* _Task details_: Report each line below that carries the word "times".

──────────

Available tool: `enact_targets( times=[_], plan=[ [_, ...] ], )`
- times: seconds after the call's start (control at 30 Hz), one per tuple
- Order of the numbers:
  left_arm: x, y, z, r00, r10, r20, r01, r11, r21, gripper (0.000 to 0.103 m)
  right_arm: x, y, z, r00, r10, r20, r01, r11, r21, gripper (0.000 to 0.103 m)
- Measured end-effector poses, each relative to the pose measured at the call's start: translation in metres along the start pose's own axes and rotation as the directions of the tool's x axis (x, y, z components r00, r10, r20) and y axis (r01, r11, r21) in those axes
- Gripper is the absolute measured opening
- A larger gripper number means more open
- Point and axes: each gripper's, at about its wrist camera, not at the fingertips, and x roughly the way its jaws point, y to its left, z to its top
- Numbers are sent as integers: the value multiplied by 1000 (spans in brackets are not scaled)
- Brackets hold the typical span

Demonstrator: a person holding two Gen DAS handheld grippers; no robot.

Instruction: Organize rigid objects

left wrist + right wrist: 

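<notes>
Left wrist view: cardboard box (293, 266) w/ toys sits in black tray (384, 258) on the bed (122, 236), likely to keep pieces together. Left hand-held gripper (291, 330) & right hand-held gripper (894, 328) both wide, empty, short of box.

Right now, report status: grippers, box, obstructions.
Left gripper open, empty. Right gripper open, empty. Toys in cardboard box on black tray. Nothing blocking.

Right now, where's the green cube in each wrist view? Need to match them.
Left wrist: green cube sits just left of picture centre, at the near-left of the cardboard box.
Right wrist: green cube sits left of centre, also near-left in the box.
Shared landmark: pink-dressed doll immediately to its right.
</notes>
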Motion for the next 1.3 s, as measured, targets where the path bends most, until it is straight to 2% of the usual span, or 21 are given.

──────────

* _Your solution_:
Available tool: `enact_targets( times=[_], plan=[ [_, ...] ], )`
- times: seconds after the call's start (control at 30 Hz), one per tuple

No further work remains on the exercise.